Katy Shi, OpenAI researcher. Photo: Mark Jayson Quines.
Katy Shi, responsible for studying Codex behavior at OpenAI, said that although some describe Codex’s default style as “dry bread,” more users are beginning to appreciate this straightforward communication style. “Much engineering work is fundamentally about accepting critical feedback without taking offense,” she said.
Meanwhile, some large companies have already adopted Codex. OpenAI’s head of applications, Fidji Simo, said: “ChatGPT has become synonymous with AI, giving us a huge advantage in the B2B market. Companies prefer to deploy tools their employees are already familiar with.” She added that OpenAI’s core strategy for selling Codex is to bundle it with ChatGPT and other OpenAI products.
Cisco President and Chief Product Officer Jeetu Patel told employees not to worry about the costs of using Codex, emphasizing that the key is to get familiar with the tool quickly. When employees asked whether using these tools might threaten their jobs, Patel replied, “No. But I can guarantee that if you don’t use them, you will be unemployed because you will become uncompetitive.”
Today, anxiety over AI coding agents has far exceeded Silicon Valley’s tech circles. Last month, The Wall Street Journal attributed a $1 trillion sell-off in tech stocks partly to Claude Code, citing fears that software development could soon be massively replaced by AI. Weeks later, after Anthropic announced Claude Code could be used to upgrade legacy COBOL systems (still common on IBM machines), IBM’s stock experienced its worst day in 25 years.
Meanwhile, OpenAI is actively pushing AI coding agents into public discussion. The company spent millions on Super Bowl ads promoting OpenAI Codex instead of ChatGPT.
At OpenAI’s headquarters in Mission Bay, almost no one needs convincing to use Codex. Many engineers I spoke with said they rarely write code themselves anymore; most of the time, they just talk to Codex. Sometimes, they even “collaborate” collectively.

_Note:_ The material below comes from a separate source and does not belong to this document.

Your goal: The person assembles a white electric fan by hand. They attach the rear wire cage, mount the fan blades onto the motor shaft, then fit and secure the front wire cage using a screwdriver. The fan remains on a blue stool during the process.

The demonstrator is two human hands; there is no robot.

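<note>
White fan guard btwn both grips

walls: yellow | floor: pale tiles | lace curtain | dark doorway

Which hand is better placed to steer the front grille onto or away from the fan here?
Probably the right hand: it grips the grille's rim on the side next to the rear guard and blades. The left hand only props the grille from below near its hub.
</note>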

At headquarters, I attended a Codex hackathon. About 100 engineers crowded into a large room, each given four hours to produce the best demo project with Codex. An OpenAI executive stood at the front, looking at his laptop and announcing team names via microphone. Teams nervously stepped up, introducing their AI projects in slightly trembling voices. The winning team received Patagonia backpacks as prizes.
Many projects were developed with Codex, and aimed to help engineers better utilize it. For example, one team built a tool that automatically summarizes Slack messages into weekly reports; another created an internal AI guide similar to Wikipedia, explaining OpenAI’s internal services. Previously, such prototypes would take days or weeks; now, an afternoon sufficed.

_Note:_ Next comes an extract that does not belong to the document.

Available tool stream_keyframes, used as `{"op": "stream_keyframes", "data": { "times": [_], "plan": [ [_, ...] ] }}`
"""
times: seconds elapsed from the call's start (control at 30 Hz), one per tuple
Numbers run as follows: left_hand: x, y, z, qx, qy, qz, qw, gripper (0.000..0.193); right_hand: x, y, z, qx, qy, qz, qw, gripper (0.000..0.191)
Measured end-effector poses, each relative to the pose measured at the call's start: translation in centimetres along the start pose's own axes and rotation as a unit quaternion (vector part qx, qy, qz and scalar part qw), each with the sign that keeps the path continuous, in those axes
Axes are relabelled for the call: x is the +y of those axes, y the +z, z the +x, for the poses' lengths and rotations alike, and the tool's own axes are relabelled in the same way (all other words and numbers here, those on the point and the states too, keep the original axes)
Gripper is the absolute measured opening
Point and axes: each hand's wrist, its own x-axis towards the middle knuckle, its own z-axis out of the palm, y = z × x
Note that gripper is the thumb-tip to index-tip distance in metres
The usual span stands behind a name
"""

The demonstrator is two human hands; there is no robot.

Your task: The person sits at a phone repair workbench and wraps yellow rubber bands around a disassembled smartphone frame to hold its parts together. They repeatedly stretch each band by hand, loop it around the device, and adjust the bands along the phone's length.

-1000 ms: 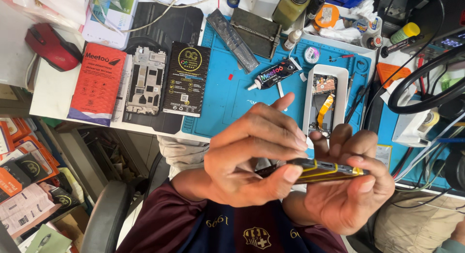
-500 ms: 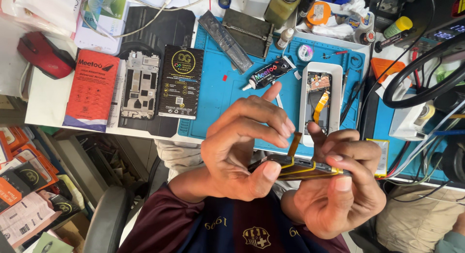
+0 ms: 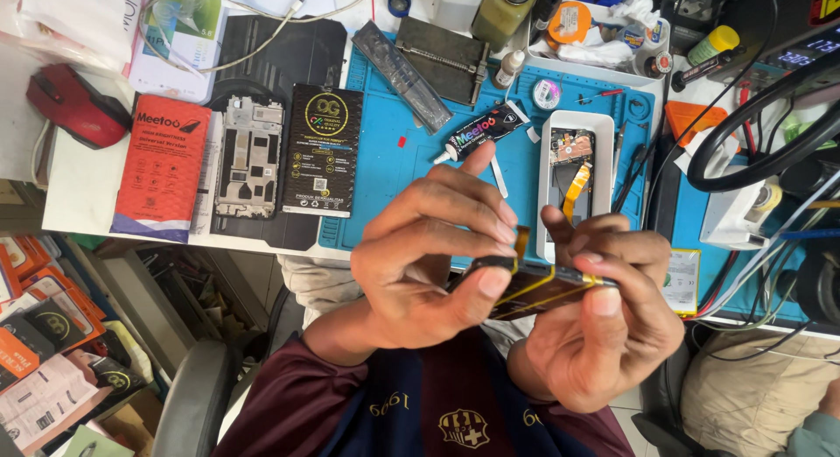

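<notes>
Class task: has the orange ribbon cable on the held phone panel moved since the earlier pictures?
Yes. The orange ribbon cable now stands up beside the left hand, rising towards the white tray; earlier it lay flat.

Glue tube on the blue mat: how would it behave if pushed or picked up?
The glue tube lies flat with a tapered nozzle, so a push would probably make it slide or pivot on the blue mat rather than roll far. Its soft-looking, partly flattened body suggests it is light and would dent under a firm pinch.

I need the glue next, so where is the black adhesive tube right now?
In the head view the black adhesive tube lies on the blue work mat, just above the left hand, between the black packet and the white tray.
</notes>
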Motion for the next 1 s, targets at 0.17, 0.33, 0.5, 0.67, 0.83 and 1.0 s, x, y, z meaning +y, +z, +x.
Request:
{"op": "stream_keyframes", "data": {
  "times": [0.17, 0.33, 0.5, 0.67, 0.83, 1.0],
  "plan": [
    [-1.9, -0.5, 0.1, 0.026, -0.042, -0.052, 0.997, 0.009, -0.4, 1.1, 1.3, -0.01, 0.088, -0.034, 0.996, 0.027],
    [-4.9, -1.5, 1.4, 0.068, -0.093, -0.116, 0.987, 0.008, 0.9, 0.9, 3.4, -0.085, 0.115, -0.048, 0.989, 0.039],
    [-6.0, -1.8, 1.7, 0.091, -0.109, -0.163, 0.976, 0.012, 1.8, 0.3, 2.0, -0.071, 0.09, -0.092, 0.989, 0.037],
    [-6.2, -1.7, 1.5, 0.11, -0.103, -0.2, 0.968, 0.015, 1.7, 0.3, 1.0, -0.044, 0.067, -0.165, 0.983, 0.028],
    [-6.7, -1.7, 1.3, 0.138, -0.093, -0.222, 0.961, 0.016, 1.3, 1.2, 1.5, -0.047, 0.05, -0.222, 0.973, 0.019],
    [-6.8, -1.5, 1.5, 0.127, -0.117, -0.275, 0.946, 0.021, 1.2, 1.8, 1.8, -0.017, 0.036, -0.346, 0.937, 0.019]
  ]
}}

On my way out, I met Kevin Weil, a former Instagram executive now heading OpenAI’s “OpenAI for Science” division. He told me Codex was helping him work overnight on some projects, and he would review results the next morning. This working style has become routine for him and hundreds of other OpenAI employees. One of OpenAI’s goals for 2026 is to develop an “automated intern” for research AI itself.
Simo said that in the future, Codex will not just be for programming but will serve as the task execution engine across ChatGPT and all OpenAI products, helping users complete various real-world tasks. Altman also expressed a strong desire to launch a general-purpose version of Codex but remains concerned about safety risks.

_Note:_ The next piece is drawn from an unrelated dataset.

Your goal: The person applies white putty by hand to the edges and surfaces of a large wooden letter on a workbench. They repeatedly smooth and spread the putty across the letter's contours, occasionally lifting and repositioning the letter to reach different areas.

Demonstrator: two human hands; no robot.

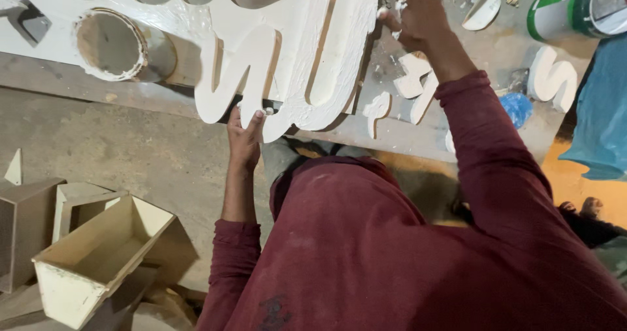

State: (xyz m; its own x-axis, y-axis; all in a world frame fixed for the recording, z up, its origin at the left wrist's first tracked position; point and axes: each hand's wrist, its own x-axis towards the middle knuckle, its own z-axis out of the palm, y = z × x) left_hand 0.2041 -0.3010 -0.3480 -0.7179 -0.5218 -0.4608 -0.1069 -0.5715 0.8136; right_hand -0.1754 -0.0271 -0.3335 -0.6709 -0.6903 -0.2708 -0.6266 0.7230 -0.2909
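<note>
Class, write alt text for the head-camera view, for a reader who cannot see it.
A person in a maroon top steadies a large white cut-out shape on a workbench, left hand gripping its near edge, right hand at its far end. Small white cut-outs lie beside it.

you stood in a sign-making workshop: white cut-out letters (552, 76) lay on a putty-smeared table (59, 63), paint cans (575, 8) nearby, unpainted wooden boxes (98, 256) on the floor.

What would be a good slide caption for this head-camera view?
Left hand steadies a large white cutout shape at its lower edge while the right hand presses near its top, smaller white cutout pieces alongside.
</note>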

He said that at the end of January 2026, a friend with no technical background asked him to help install a popular AI coding agent called OpenClaw. Altman declined, thinking “it’s clearly not a good idea right now,” citing risks like accidental deletion of important files.
Ironically, a few weeks later, OpenAI announced it had hired the developer behind OpenClaw.
Many developers told me that the competition between Codex and Claude Code has never been fiercer. But as these tools’ capabilities continue to grow and are increasingly integrated into enterprise workflows, society faces issues far beyond “which AI coding tool to use.”